The result is confused. The computation time for the normal function is 10 seconds. However, the computation time for the SSE2 is around 1s. It seems that my second demo will have the same problem with the first one. Why can I get such big improvement? By the way, I expect the SSE2 is 4 times faster than the naive version, because I use the 128-bit vectors which contains 4 single precision floating points. Why can I get so much improvement? Thank you a lot.

McCalpin, John (Blackbelt) wrote:

Each array is 8 GiB, so the test is reading 2*8 GiB (for "a" and "b"), reading 8 GiB for "c" (this is a "write-allocate"), and writing back 8 GiB from array "c".

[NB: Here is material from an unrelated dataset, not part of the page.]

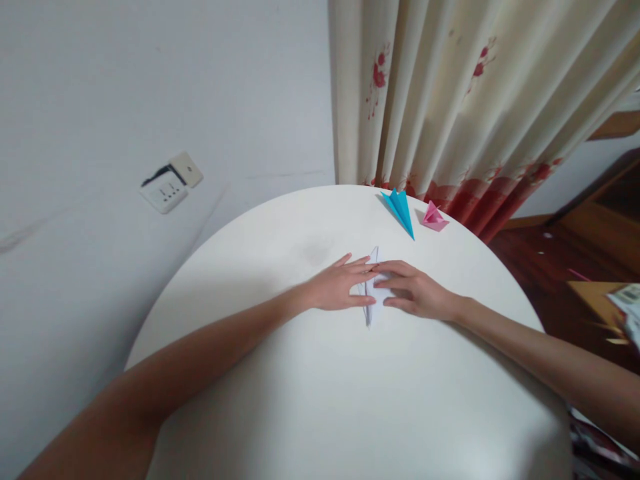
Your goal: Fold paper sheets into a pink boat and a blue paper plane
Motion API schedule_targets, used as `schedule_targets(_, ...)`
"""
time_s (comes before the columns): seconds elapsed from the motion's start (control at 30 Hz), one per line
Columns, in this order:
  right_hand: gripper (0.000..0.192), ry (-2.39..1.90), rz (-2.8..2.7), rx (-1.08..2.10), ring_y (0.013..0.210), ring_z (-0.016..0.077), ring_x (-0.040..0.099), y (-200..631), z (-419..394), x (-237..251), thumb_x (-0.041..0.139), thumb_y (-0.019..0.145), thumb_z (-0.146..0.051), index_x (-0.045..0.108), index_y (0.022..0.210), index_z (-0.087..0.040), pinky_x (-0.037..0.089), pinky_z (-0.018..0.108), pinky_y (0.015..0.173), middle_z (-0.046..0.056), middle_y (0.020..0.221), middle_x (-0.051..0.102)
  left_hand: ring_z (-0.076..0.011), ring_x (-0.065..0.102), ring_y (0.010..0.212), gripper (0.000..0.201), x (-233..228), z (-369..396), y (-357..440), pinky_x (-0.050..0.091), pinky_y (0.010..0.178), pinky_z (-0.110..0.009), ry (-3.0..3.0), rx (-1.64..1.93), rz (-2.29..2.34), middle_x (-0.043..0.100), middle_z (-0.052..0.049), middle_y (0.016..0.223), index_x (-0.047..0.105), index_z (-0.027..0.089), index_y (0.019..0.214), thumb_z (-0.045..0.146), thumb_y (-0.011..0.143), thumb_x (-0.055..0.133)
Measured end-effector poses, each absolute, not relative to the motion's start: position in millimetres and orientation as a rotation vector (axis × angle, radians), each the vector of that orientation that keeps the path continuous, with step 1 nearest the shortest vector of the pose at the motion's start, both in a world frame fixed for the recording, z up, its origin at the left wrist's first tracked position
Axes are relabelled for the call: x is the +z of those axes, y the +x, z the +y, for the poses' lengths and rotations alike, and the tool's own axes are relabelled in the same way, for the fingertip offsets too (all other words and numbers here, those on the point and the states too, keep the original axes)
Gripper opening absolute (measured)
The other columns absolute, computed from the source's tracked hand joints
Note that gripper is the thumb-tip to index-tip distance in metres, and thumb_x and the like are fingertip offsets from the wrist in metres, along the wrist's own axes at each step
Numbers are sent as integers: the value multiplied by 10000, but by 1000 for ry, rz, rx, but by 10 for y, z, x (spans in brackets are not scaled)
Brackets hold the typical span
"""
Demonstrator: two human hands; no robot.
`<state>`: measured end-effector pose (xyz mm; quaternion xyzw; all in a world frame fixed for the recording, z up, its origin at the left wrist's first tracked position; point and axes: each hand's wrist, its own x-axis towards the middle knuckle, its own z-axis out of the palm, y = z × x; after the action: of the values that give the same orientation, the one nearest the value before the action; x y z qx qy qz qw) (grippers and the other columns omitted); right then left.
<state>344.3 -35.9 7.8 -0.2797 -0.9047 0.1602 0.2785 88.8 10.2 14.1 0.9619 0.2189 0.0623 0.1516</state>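
Both hands flat on a white folded paper point(373, 293) at the middle of the round white bench point(310, 400). Left hand point(340, 287) presses its left side, fingers spread and extended; right hand point(415, 293) covers the right side, fingers straight. Neither grip is closed on it: open palms pinning the sheet down, probably to flatten a crease. Paper tips poke out above and below the fingers. Blue paper plane point(400, 210) and pink folded piece point(434, 218) sit near the far edge by the curtain point(475, 100), well apart from the hands.
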Motion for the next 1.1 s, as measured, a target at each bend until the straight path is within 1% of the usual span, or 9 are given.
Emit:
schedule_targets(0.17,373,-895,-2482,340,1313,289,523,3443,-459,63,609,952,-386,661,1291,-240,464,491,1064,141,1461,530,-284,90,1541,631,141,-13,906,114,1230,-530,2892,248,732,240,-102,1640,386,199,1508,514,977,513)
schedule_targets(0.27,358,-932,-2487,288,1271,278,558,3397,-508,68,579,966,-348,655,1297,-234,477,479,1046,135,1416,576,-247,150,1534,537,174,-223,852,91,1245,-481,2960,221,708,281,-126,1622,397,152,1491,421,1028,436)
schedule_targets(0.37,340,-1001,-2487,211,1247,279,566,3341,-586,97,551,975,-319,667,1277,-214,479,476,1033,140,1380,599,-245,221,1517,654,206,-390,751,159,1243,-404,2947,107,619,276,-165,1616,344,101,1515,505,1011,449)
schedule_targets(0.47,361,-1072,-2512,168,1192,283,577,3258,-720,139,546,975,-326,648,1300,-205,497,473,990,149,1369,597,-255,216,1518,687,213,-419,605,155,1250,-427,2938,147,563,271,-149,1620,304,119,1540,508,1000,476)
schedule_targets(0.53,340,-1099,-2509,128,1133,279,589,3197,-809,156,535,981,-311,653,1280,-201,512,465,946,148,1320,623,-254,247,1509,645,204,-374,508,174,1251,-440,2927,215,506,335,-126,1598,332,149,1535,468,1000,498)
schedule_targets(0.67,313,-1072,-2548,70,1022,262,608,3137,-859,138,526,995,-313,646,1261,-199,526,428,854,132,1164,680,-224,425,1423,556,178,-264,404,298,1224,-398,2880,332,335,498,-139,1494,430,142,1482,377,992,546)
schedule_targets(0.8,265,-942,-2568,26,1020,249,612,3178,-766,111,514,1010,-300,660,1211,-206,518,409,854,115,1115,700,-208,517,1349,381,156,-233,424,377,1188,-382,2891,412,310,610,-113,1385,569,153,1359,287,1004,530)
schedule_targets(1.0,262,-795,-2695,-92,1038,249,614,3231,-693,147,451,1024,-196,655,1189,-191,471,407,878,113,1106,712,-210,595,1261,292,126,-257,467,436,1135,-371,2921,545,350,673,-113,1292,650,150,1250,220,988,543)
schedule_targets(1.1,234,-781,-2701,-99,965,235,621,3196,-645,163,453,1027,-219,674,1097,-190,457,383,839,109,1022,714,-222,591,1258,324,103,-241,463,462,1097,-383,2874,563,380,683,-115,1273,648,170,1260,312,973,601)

Since each array is much larger than the caches, the processor must move 32 GiB per iteration, or 960 GiB for the 30 iterations specified.

The execution times of 77.9 seconds and 70.0 seconds therefore correspond to (raw) DRAM bandwidth of 13.2 GB/s (decimal) and 14.7 GB/s (decimal), respectively. These are both reasonable numbers for single-threaded operation on an SKX processor. Performance in this case is limited by the maximum number of outstanding cache misses, and not by the time required to execute the arithmetic instructions. I discuss these issues in many of the blog entries at http://sites.utexas.edu/jdm4372/ -- search for "concurrency" and/or "bandwidth". The series of posts from November of 2010 is still very relevant.

Full performance from any of the SIMD instruction sets requires that at least half of the input data come from registers, and the remainder come almost entirely from the L1 Data Cache.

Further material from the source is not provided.